Una cerveza que apenas termina le bastó para contarnos su vida, que no es nada de lo que esperábamos. Es más. Insuperable, poco común para un padre. Me inquieta todavía que en cualquier momento alguien pudo dispararle desde la ventana. Estaba justo en el lugar donde nadie hubiera podido protegerlo. ¿Y si ocurriera? Si llegaran unos criminales y lo intentaran asesinar. De ser así, dice con la misma sonrisa grane, clara, transparente del principio, su último mensaje no sería para la gente, ni para los pobres, ni para los migrantes. No.
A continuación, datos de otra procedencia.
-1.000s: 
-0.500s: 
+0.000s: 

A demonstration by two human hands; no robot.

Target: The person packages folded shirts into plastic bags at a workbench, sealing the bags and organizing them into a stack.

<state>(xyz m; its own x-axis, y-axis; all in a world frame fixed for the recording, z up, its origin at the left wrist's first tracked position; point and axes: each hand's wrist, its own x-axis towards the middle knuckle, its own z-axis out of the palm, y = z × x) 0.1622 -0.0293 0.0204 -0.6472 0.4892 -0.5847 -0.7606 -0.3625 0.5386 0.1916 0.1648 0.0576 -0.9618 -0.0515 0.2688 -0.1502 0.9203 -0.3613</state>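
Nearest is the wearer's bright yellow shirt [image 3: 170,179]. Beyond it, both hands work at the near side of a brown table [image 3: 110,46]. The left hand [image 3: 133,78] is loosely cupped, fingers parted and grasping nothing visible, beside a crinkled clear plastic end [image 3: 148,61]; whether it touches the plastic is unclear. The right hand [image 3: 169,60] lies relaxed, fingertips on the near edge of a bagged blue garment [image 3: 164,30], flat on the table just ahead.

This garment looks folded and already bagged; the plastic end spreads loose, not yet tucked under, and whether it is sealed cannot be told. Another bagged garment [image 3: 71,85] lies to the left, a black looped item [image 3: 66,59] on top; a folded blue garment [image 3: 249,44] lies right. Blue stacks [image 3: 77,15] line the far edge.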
Sería para los criminales, para los asesinos que fueran por él. Les daría la bendición. Les diría que son hijos de Dios y que los quiere mucho, los ama. Que hacen cosas malas porque están ciegos y no han conocido a Jesús, o su palabra de Jesús, o el evangelio. Les diría que está seguro que están sufriendo, que no lo engañan. Pero si pudiera elegir su muerte, quisiera morirse de cáncer. Así sabría que el final está cerca, y comenzaría a planear sus últimos días. Haría las cosas con calma, vería a las personas que quiere ver por última vez. Haría todo aquello que desearía antes de partir con Dios. Pero sabe que no puede elegir, y que por el camino que ha trazado, tampoco tendrá una muerte tranquila en una cama. Aun así está tranquilo, se le nota en su mirada apacible. No hay un día de su vida que quisiera volver a vivir. No le angustia el pasado, no aspira a un futuro deslumbrante: “No me hace falta nada. Soy feliz. Me siento pleno”. Es hora de irse. Como a los demás, me despide con una abrazo largo. Un abrazo igual de cálido que al principio. Un abrazo de hermanos, de familia. No puedo creer que Alejandro Solalinde, uno de los defensores de derechos humanos más importantes de Latinoamérica haya estado con nosotros, que se haya confesado de toda su vida, que nos hayamos tomados unas cervezas juntos. Como un amigo, como un hermano. Una cosa más antes de irse. Dice que va a estar en Saltillo en noviembre, que espera vernos para saludarnos, para volver a charlar, pero sobretodo que “yo también espero verme todavía por acá”, afirma sonriendo.